A strength of the paper is its clarity, especially with regard to the methodological choices made for selecting the articles to consider in the survey.
Nonetheless, the work in its present form has some crucial weaknesses to be addressed:
\begin{itemize}
\item[--] First and foremost, the article lacks of a proper discussion of the papers surveyed. This is usually done by providing a synthetic, though effective, description of each paper surveyed. Alternatively, the survey can highlight common perspectives, strategies, results, etc. among the papers. This is done in part in Sections 4.1 and 4.2. However, we believe that the level of detail of these sections is not sufficiently fine-grained to fully deliver the potential of a survey paper, where the reader should gain specific knowledge about the surveyed articles.
\item[--] There seems to be an inconsistency in the information about the timeframe considered for the survey. Although it is initially declared that the work constitutes a systematic review of the recent literature from 2021 to 2022 (page 2 line 8), the authors then say that they ``focused on papers published in top academic venues from 2021 to 2023, including those available up to May 2023" (page 5 line 8). Moreover, Figure 1(a) is in line with the former statement and contains no information on 2023 papers.
\item[--] Finally, the general impression is that the actual scope of this survey is interpretability alone. As the authors themselves point out, ``interpretability is the most extensively addressed aspect of trustworthiness" (page 3, line 24). The other four aspects -- robustness, fairness, privacy, and safety -- have a marginal discussion in the work. This is due to two different reasons. As far as robustness is concerned, the authors intentionally left out studies mainly centered on robustness, arguing that the concept is overly intertwined with that of accuracy. Regarding fairness, privacy, and safety instead, we have to wait until Section 4.4 to learn that there is a scarcity of neuro-symbolic applications for these topics (only one paper is mentioned, in relation to fairness).
\end{itemize}
Questions:
\begin{itemize}
\item[--] What justifies the methodological choice of focusing on proceedings papers only? Neuro-symbolic AI is a hybrid research topic, in the middle ground between computer science and logic, a field where journal papers have high relevance (e.g. the journal Neurosymbolic AI to mention one).
\item[--] Why the following paper was excluded by the survey? Wagner, B. \& d'Avila Garcez, A. S. (2021). Neural-symbolic integration for fairness in AI. In: CEUR Workshop Proceedings.
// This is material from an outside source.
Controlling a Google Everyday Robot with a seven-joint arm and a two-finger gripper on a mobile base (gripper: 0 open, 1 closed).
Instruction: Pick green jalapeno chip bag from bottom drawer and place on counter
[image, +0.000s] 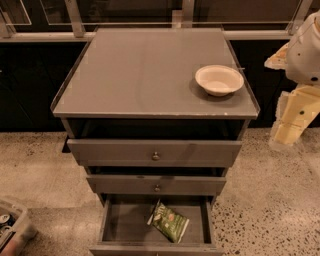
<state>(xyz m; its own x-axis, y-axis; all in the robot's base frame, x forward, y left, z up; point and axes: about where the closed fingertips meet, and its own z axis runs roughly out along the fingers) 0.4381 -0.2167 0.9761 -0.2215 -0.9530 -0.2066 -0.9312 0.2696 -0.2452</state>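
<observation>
The green jalapeno chip bag (170, 222) lies flat in the open bottom drawer (117, 225), right of its middle, with its lighter end pointing to the back left. The counter (140, 75) is the grey top of the cabinet. My arm hangs at the right edge of the view, and my gripper (290, 127) is beside the cabinet's right side at about counter height. It is well above and to the right of the bag and holds nothing that I can see.
A white bowl (219, 79) stands on the counter's front right part. The two upper drawers with round knobs (156, 156) are pulled out slightly. A bin (12, 225) with cans sits on the floor at the lower left. A railing runs behind the cabinet.
</observation>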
AAAI 2021 Spring Symposium on Combining Machine Learning and Knowledge Engineering (AAAI-MAKE 2021), 22-24 Mar 2021, California, USA.
\end{itemize}
Finally, we suggest some minors improvements to the text:
\begin{itemize}
\item[--] Legend of Figure 1(b) contains the typo ``where taken";
\item[--] Figure 3: we suggest changing the abbreviation ``AMB" for ``ambiguous" with a more self-explanatory expression - ``ambiguous" or ``unclear" should be fine.
\end{itemize}
=== final meta-level thoughts ==
I think it would be good to have some sort of comparison to existing works that discuss XAI and trustworthiness from a non NeSy AI context, and particularly to human modelling, and discussions on well-established surveys and experimental evaluations (e.g., stakeholder discussion cf Adrian Weller, Trustworthiness and XAI taxonomy by Nathalie Rodriguez and colleagues). There is an attempt to classify existing works which is appreciated but further work is needed in terms of updating the reader on non NesyAI solutions. Therefore, how well are NeSy AI solutions addressing these concerns? What's hard to do (see work on XAI planning and explaining in dynamic domains).